In this exercise, return the whole listing exactly, excluding any images.

:: DATA BELOW ::

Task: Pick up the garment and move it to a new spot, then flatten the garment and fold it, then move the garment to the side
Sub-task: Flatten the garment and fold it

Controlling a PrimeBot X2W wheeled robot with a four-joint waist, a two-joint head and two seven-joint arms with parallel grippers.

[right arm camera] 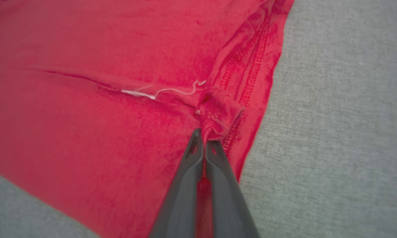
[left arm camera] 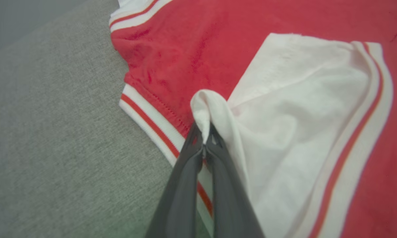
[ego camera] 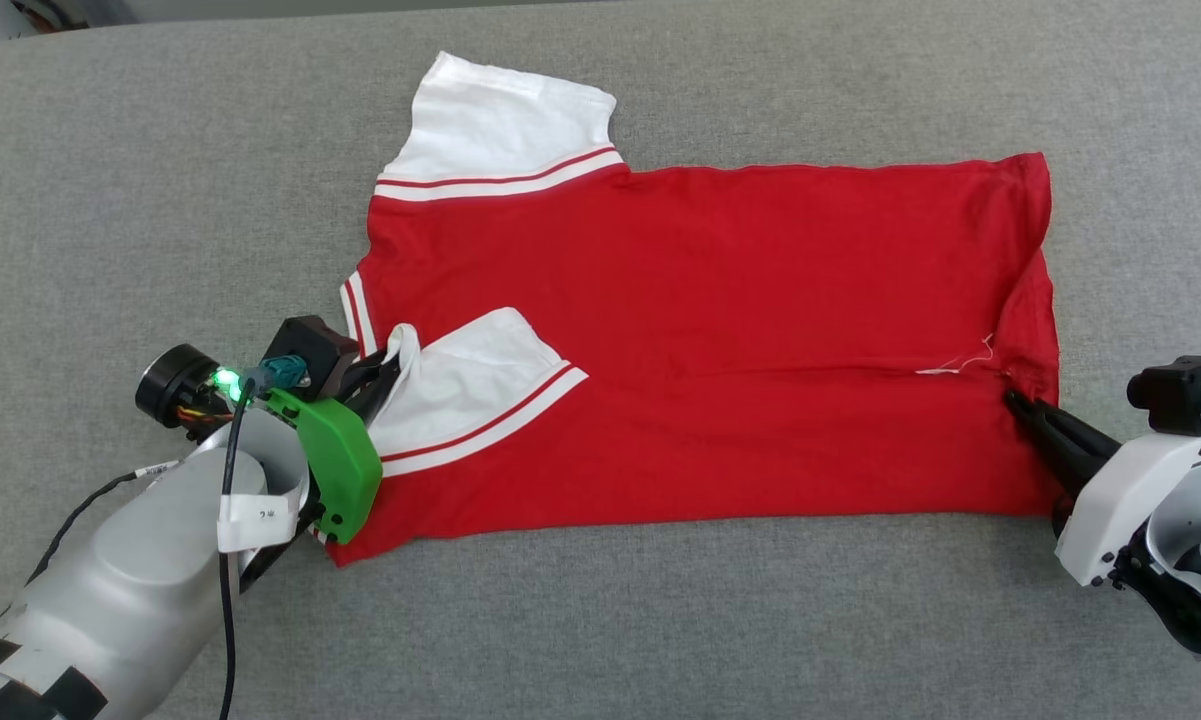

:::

§ TASK OUTPUT:
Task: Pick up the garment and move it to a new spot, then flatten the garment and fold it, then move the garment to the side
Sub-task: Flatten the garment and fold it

Controlling a PrimeBot X2W wheeled robot with a four-joint waist, a two-joint head and two seven-joint arms with parallel grippers.

[right arm camera] 
[left arm camera] 
[ego camera] 

The exercise asks for nothing further.